Monday, June 1, 2015

Monolog Benci

Aku membenci orang yang kucintai. Benci teramat benci.
Aku heran, bagaimana bisa kita membenci orang yang pernah kita cintai.

Aku membaca lagi semua jejak percakapan antara kita yang pernah kamu tinggalkan. Membaca kata demi kata. Huruf demi huruf. Spasi demi spasi. Dan menyadari betapa besar memang cinta yang pernah aku punya untukmu dahulu. Lalu menyesali semua itu. Menyesali rasa cinta itu. Menyesali adaku untuk kamu.

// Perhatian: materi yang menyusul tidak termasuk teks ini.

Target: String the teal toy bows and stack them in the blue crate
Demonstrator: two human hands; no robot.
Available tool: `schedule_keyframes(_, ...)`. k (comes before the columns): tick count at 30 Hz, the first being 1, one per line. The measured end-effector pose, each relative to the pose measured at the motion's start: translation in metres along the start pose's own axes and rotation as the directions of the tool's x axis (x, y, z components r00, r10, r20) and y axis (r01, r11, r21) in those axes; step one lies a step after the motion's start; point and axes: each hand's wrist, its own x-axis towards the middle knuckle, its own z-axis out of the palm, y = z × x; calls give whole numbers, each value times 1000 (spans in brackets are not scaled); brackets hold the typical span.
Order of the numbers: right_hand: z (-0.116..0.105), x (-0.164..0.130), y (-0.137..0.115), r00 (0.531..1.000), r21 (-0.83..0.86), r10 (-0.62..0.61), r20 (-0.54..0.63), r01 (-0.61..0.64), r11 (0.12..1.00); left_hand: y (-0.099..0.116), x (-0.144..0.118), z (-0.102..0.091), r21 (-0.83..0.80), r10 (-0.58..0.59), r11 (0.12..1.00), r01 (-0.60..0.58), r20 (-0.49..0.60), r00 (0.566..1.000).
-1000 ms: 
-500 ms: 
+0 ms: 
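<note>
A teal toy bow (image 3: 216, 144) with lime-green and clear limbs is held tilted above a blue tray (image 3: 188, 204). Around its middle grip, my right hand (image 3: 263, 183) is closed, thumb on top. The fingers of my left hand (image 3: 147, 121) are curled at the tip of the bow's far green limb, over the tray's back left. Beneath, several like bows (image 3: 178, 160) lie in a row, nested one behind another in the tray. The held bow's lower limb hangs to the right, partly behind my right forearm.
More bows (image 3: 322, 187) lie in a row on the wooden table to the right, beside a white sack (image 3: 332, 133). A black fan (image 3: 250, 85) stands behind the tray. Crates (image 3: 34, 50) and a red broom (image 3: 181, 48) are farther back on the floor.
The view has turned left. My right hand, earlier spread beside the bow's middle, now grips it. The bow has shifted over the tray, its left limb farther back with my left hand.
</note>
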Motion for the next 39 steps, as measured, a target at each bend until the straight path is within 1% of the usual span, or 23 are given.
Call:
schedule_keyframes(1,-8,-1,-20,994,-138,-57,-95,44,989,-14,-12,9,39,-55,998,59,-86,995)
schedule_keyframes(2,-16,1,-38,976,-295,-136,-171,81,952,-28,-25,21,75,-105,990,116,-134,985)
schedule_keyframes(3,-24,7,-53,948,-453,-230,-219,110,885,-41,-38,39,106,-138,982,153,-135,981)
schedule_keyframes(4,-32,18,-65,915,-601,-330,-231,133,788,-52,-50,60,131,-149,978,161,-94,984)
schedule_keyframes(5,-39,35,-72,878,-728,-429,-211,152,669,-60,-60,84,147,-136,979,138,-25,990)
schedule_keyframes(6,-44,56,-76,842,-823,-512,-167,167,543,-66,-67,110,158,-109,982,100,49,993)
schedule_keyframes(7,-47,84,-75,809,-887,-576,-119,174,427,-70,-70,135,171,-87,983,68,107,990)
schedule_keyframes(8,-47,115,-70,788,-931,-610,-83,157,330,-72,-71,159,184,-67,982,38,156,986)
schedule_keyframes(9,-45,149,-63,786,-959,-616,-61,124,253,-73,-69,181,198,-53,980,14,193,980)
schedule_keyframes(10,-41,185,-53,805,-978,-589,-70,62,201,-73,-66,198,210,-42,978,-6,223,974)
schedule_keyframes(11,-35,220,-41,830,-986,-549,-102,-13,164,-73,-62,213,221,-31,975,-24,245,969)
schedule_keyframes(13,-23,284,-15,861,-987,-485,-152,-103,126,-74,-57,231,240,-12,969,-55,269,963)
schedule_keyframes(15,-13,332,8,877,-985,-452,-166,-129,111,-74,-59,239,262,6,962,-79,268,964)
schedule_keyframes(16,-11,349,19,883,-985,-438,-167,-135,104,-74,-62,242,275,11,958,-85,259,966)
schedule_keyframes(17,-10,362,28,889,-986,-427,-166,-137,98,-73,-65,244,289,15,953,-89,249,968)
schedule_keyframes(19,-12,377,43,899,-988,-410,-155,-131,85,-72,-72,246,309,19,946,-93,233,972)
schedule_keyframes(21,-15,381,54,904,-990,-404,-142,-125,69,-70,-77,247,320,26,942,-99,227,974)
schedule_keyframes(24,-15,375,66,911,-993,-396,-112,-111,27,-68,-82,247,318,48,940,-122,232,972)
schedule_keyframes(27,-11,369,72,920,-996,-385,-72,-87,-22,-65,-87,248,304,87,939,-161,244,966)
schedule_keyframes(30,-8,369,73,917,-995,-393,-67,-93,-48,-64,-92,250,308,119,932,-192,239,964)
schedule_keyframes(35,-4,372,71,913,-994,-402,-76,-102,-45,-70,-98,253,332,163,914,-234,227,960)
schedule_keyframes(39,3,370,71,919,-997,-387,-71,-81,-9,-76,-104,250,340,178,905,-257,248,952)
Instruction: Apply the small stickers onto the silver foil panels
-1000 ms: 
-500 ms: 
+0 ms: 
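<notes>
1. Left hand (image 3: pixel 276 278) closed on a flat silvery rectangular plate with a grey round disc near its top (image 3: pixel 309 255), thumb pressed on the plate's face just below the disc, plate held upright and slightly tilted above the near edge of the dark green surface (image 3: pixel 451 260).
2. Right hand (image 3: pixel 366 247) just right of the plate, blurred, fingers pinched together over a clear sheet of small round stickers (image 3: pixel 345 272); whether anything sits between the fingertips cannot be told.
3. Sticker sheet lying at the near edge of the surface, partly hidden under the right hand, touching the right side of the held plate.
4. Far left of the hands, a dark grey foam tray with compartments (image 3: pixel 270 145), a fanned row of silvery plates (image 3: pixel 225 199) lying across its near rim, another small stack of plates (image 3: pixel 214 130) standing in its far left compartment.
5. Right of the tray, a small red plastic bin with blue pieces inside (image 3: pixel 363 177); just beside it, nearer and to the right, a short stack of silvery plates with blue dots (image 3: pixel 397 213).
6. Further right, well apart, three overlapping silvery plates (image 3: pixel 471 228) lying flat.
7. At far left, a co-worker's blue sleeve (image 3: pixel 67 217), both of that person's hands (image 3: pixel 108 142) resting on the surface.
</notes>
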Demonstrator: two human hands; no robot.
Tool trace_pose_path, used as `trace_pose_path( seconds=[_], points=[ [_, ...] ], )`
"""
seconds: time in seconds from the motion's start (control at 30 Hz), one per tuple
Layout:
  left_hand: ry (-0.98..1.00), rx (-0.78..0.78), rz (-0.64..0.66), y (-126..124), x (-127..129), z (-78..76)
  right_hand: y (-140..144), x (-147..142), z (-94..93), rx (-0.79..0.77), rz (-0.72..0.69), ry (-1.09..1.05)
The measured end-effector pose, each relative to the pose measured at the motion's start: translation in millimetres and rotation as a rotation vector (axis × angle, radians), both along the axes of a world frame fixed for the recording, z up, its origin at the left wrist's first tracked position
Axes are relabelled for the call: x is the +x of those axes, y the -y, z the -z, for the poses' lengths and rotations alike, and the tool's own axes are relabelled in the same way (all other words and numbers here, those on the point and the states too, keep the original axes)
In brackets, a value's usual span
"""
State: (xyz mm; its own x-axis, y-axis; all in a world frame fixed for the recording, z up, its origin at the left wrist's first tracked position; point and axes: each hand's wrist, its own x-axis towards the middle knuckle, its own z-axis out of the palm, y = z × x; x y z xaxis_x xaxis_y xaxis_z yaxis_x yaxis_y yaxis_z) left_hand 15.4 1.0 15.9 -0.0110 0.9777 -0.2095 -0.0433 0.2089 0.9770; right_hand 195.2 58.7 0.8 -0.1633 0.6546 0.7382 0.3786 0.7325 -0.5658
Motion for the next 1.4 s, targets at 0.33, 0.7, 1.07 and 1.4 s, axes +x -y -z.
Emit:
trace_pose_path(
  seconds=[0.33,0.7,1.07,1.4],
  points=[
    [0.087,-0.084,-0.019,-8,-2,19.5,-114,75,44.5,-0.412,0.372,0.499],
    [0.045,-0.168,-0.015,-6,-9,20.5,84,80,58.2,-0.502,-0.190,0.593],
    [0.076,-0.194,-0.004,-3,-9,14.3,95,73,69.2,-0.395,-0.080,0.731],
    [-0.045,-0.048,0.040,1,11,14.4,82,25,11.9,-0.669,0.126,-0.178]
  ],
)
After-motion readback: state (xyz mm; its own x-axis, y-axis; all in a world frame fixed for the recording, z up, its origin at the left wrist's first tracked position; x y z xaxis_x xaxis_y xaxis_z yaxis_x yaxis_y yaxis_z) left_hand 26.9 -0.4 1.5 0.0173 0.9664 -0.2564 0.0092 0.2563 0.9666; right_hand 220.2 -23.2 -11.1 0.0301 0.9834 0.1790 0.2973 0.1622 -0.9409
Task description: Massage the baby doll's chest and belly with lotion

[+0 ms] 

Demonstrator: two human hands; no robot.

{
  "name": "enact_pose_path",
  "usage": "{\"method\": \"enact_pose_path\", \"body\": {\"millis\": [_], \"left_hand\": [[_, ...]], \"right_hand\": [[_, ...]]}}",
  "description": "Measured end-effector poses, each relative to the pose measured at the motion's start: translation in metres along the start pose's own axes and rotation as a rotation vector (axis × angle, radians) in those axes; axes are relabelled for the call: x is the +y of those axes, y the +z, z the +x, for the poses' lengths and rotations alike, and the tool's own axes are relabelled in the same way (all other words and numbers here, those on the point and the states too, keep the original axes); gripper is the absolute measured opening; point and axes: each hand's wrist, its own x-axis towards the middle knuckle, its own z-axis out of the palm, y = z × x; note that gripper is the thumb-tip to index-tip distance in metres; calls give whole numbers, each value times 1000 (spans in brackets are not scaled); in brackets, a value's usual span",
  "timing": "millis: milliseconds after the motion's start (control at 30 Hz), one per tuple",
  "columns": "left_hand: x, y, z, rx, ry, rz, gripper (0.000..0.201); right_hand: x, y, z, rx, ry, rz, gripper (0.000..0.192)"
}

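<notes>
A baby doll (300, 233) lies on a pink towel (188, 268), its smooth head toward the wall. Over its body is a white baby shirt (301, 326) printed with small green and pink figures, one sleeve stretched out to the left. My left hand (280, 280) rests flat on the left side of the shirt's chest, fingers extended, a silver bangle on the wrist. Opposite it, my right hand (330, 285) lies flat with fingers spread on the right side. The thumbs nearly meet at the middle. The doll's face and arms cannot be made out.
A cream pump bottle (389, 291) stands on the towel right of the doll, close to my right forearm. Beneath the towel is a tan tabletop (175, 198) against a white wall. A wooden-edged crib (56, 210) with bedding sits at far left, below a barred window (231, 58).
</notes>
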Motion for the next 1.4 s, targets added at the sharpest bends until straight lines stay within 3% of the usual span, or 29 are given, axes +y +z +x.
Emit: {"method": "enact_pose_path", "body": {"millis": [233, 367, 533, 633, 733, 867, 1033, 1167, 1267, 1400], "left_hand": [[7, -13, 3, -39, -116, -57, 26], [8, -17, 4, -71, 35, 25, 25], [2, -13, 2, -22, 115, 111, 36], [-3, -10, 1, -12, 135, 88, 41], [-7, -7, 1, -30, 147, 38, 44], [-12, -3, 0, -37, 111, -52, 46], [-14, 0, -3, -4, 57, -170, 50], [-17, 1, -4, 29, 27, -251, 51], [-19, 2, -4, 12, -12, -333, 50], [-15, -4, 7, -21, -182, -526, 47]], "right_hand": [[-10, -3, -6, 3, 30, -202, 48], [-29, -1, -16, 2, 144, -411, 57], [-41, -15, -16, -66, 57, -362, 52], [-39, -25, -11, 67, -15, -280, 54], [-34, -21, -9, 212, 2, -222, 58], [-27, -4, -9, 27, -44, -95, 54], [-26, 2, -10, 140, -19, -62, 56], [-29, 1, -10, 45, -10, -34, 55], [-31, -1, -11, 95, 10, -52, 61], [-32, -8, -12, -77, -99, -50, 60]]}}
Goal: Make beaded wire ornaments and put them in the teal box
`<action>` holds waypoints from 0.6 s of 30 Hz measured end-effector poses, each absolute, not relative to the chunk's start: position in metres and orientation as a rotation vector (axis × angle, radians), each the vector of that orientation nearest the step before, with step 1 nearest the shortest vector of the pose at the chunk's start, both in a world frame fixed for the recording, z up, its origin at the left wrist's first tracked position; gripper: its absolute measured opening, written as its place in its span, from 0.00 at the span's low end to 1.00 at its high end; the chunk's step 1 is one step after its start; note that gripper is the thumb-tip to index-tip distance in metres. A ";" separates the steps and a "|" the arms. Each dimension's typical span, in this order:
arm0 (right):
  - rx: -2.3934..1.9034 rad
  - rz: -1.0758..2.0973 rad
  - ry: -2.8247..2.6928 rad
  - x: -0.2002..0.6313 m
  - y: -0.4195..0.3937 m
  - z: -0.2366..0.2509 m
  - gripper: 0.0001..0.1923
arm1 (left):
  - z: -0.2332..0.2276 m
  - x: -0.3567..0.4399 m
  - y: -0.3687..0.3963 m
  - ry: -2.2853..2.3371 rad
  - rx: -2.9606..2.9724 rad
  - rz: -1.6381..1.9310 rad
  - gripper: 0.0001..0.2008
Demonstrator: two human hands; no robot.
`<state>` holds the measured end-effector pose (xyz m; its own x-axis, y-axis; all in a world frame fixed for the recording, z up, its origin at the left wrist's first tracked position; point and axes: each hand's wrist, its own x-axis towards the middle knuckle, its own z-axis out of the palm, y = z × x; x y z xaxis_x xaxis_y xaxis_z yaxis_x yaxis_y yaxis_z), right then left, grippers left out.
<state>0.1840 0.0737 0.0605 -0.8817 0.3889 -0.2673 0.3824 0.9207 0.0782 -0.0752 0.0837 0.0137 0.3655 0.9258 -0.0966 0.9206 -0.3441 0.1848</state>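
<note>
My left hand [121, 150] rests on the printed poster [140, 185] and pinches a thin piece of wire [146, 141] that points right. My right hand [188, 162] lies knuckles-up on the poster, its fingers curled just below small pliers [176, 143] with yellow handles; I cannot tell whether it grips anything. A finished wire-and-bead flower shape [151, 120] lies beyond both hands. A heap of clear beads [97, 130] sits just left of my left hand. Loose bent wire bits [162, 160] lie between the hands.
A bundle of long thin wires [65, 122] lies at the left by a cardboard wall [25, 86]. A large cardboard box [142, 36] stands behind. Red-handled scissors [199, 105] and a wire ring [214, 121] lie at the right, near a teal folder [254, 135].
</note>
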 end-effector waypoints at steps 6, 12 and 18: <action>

Namun kita memang pernah sangat saling mencintai. Tak ada satu hari pun di hidupku yang tak kuceritakan padamu. Kita selalu ada untuk satu sama lain.

Sampai kita ada di suatu titik dimana cinta itu perlahan melukai kita. Menyakiti cinta itu sendiri. Semakin kita berusaha mempertahankannya, semakin kita menyakiti satu sama lain.

Dan cinta itu lalu bermetamorfosis jadi benci yang menjadi. Lelah yang membuncah. Marah yang hilang arah.

Sungguh, tak pernah aku menyangka. Bagaimana manusia ternyata bisa membenci orang yang pernah ia cintai dengan sepenuh jiwa. Betapa bengisnya perasaan, betapa tak pedulinya ia dengan kenangan.

Segala imaji ala puteri raja yang kumiliki bersamamu hangus. Mampus. Menghisap semua kebahagiaanku dengan rakus.

“Jadi… Inikah akhirnya?”
Kalimat pendekmu memecah kesunyian panjang dan monolog yang sedari tadi ada di kepalaku.
Aku terhentak, tersengal lalu meraba pipiku yang lembab oleh air mata. Dadaku panas. Sungguh, kebencian ini benar-benar membunuhku.

“Tak ada lagi cinta?” tanyamu sekali lagi.

“Menurutmu?” serangku dalam hati. Tapi aku tak sanggup bersuara. Rupanya aku sudah terlalu marah dan jengah. Tenggorokanku kelu. Ngilu. Rasanya aku ingin menghilang saja.

“Tak ada kah maaf?”

“Pergi.”

“Aku cinta kamu, Cynthia. Aku menyesal. Kamu berhak marah. Tapi aku tidak bisa hidup tanpa kamu.”

Aku bisa hidup tanpa kamu.

Kamu menangis. Dari situ aku tahu kamu sungguh-sungguh.
Tapi aku sudah terlanjur benci kamu.
Perasaan benci ini menyakitiku, dan sebentar lagi akan menyakitimu. Aku tak bisa.

“Aku nggak mau pergi, Cynthia. Aku sayang sama kamu….”

Aku mengernyit jijik.
Tanpa pikir panjang aku berlari keluar. Jika kamu enggan pergi, aku yang akan pergi dari sini.

“Aku akan menunggu sampai kamu berubah pikiran. Aku bersumpah.”

Langkahku terhenti. Aku menengok ke belakang, melihat bentukmu yang sudah tidak beraturan.
Lalu bayangan kamu bercumbu dengan perempuan itu muncul lagi di kepalaku.

Ya. Aku memang sudah membencimu. Ini adalah batasnya.

Jangan tunggu aku. Aku tak mau kembali.
Aku tak bisa mencintai orang yang kubenci.

Maafkan aku karena membencimu. Maafkan aku karena cinta itu tak lagi muncul.



Sudah waktunya kita berhenti berpura-pura masih saling cinta.